DATA PROVIDED >>
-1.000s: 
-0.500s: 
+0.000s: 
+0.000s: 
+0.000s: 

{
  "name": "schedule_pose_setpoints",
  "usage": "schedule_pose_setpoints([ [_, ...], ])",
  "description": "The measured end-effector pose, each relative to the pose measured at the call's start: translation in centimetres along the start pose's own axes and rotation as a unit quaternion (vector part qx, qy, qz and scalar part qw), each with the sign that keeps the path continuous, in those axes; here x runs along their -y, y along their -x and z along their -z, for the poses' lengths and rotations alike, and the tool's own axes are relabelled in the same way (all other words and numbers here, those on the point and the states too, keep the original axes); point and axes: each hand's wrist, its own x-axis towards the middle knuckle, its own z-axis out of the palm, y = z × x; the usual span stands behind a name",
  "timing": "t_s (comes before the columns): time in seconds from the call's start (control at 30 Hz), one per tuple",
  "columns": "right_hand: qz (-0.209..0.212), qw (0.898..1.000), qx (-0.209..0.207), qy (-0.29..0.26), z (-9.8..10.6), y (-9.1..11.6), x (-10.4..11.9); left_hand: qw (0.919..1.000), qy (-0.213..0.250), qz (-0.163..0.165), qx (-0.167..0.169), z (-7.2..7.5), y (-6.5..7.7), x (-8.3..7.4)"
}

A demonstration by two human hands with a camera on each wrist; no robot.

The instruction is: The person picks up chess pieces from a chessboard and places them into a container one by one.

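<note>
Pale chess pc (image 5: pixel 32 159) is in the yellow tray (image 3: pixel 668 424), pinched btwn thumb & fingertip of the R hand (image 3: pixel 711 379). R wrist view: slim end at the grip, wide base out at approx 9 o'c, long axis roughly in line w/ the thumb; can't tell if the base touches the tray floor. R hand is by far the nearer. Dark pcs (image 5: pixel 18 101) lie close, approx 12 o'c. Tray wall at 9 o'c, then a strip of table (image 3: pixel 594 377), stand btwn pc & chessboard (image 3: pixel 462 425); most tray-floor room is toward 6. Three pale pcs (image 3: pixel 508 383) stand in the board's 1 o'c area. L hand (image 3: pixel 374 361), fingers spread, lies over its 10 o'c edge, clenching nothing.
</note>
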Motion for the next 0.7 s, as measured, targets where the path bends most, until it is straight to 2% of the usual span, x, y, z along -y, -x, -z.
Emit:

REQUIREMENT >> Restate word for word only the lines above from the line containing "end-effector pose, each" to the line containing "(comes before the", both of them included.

WRITTEN RESPONSE >>
  "description": "The measured end-effector pose, each relative to the pose measured at the call's start: translation in centimetres along the start pose's own axes and rotation as a unit quaternion (vector part qx, qy, qz and scalar part qw), each with the sign that keeps the path continuous, in those axes; here x runs along their -y, y along their -x and z along their -z, for the poses' lengths and rotations alike, and the tool's own axes are relabelled in the same way (all other words and numbers here, those on the point and the states too, keep the original axes); point and axes: each hand's wrist, its own x-axis towards the middle knuckle, its own z-axis out of the palm, y = z × x; the usual span stands behind a name",
  "timing": "t_s (comes before the columns): time in seconds from the call's start (control at 30 Hz), one per tuple",

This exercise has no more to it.